I shall describe myself a little more. My parents kept a shop. This is important, though not as important as Francis Marloe thinks, and certainly not in the way that he thinks. I mention Francis first of any of my players not because he is the most important: Francis is not important at all and has no deep connection with the course of these events. He is a subsidiary, a sidesman, in the story as I fear he is generally in life. Poor Francis will never be the hero of anything. He would make an excellent fifth wheel to any coach. But I make him as it were the mascot of the tale, partly because in a purely mechanical sense he opens it, and if on a certain day he had not, and so on, I might never, and so on. There is another paradox. One must constantly meditate upon the absurdities of chance, a subject even more edifying than the subject of death. Partly too I give a special place to Francis because he is, of the main actors in this drama, probably the only one who believes that I am not a liar. My gratitude to you, Francis Marloe, if you are still among the living and should chance to see these words. That another, later, believed me has proved of infinitely greater value. But you were then the only one who saw and understood. Across the aeons of time which have passed since that tragedy, I salute you, Francis.
My parents kept a shop, a sort of paper shop, down in Croydon. The shop sold daily papers and magazines, writing paper and so on, and horrible gifts. My sister, Priscilla, and I lived in this shop. I do not mean that we actually ate and slept in the shop. We did in fact often have our tea there, and I have a memory of sleeping under the counter. But the shop was the house and the mythical domain of our childhood. Some fortunate children have a garden, a landscape, as the local habitation of their early years. We had the shop: its drawers, its shelves, its smells, its endless empty cardboard boxes, its particular dirt. It was a shabby unsuccessful shop. Our parents were shabby unsuccessful people. They both died when I was in my thirties, my father first, my mother not long after. They lived to see my first book published. They were proud of me. My mother filled me with exasperation and shame but I loved her. (Be quiet, Francis Marloe.) My father I simply disliked. Or perhaps I have forgotten my affection for him. One can forget love, as you will perceive that I shortly find out.
I will not go on about the shop. I still dream about it at least once a week. Francis Marloe thought this very significant when I told him once.
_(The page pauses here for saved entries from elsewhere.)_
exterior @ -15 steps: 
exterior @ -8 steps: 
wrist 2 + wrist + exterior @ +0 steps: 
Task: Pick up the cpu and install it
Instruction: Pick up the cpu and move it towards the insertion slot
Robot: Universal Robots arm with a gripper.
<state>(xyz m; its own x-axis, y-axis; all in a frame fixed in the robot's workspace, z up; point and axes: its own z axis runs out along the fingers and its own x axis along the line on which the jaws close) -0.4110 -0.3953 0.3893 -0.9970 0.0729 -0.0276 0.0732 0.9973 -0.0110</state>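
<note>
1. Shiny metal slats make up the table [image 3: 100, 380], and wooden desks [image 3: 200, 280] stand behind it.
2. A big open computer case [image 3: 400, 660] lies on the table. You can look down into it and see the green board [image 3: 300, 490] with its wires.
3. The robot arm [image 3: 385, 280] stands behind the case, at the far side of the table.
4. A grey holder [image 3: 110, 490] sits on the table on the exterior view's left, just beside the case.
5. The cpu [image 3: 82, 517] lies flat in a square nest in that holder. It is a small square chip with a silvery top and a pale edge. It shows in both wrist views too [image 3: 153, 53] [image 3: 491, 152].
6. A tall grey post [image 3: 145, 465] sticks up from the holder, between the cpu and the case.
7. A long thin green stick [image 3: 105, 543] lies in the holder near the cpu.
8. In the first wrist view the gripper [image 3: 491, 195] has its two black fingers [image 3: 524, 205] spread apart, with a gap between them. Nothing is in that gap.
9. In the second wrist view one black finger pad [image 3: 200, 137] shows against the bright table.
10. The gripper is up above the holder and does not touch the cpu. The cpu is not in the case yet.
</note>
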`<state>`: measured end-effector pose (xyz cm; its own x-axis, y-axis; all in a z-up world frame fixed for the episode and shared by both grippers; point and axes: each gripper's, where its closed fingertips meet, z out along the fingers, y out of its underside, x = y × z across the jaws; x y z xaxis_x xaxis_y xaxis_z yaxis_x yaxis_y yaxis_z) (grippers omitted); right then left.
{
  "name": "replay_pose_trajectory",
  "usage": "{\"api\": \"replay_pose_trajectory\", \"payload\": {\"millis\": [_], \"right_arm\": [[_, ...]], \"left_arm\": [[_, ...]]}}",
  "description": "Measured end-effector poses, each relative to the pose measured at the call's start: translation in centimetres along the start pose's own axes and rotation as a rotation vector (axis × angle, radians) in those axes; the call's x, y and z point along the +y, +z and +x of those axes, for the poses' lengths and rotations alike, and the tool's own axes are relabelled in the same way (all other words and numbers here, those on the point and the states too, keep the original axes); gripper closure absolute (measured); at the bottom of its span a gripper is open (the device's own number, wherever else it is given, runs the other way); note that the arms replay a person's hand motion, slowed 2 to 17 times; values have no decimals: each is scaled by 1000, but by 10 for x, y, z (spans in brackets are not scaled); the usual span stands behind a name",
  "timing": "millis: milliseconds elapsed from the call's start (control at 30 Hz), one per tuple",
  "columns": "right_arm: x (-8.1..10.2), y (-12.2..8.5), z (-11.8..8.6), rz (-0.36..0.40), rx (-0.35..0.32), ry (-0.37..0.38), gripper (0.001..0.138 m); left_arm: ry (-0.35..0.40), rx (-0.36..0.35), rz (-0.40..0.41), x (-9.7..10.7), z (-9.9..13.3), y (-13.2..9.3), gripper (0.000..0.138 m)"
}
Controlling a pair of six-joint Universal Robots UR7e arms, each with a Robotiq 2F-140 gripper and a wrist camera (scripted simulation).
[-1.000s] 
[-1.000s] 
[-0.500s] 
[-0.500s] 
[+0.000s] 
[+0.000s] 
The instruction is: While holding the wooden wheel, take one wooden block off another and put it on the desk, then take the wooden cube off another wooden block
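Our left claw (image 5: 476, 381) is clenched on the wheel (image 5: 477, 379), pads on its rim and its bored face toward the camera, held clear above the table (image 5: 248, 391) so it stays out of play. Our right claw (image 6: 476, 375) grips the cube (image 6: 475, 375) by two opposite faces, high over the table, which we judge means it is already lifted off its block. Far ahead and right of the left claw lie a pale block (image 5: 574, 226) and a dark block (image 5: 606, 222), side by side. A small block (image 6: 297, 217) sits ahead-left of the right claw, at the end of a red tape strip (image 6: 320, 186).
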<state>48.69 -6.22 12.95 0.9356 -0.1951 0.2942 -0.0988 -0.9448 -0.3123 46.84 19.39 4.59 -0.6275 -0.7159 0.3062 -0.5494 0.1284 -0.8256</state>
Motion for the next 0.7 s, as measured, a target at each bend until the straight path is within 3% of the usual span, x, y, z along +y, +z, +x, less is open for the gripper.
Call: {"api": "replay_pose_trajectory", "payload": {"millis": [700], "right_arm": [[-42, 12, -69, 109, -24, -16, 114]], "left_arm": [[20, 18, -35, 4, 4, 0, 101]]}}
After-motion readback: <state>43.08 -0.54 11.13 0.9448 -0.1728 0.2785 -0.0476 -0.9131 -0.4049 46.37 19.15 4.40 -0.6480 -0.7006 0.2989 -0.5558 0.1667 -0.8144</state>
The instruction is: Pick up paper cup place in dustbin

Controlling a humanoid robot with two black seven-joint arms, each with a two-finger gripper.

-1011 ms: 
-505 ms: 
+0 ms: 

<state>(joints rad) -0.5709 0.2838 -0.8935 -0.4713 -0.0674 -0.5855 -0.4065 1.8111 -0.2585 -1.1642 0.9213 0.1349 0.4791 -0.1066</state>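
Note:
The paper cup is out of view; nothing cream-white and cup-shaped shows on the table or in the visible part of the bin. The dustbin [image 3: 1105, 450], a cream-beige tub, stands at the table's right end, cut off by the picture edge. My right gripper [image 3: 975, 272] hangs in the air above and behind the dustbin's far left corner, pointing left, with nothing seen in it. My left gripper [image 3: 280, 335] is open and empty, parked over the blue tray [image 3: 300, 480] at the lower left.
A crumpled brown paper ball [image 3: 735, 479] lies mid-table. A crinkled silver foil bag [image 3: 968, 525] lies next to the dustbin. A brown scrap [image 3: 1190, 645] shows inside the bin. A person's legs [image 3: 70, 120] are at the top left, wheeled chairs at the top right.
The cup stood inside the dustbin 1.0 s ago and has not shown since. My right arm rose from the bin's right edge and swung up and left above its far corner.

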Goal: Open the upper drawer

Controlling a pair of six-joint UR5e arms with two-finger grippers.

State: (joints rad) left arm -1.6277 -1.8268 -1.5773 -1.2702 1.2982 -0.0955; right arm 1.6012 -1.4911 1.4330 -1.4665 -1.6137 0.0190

But Francis belongs to that sad crew of semi-educated theorizers who prefer any general blunted symbolic explanation to the horror of confronting a unique human history. Francis wanted to explain me. In my moment of fame, a number of other and much cleverer people attempted this also. But any human person is infinitely more complex than this type of explanation. By infinitely (or should I say almost infinitely? Alas I am no philosopher) I mean that there are not only more details, but more kinds of details with more kinds of relations than these diminishers can dream of. You might as well try to explain a Michelangelo on a piece of graph paper. Only art explains, and that cannot itself be explained. We and art are made for each other, and where that bond fails human life fails. Only this analogy holds, only this mirror shows a just image. Of course we have an unconscious mind and this is partly what my book is about. But there is no general chart of that lost continent. Certainly not a scientific one.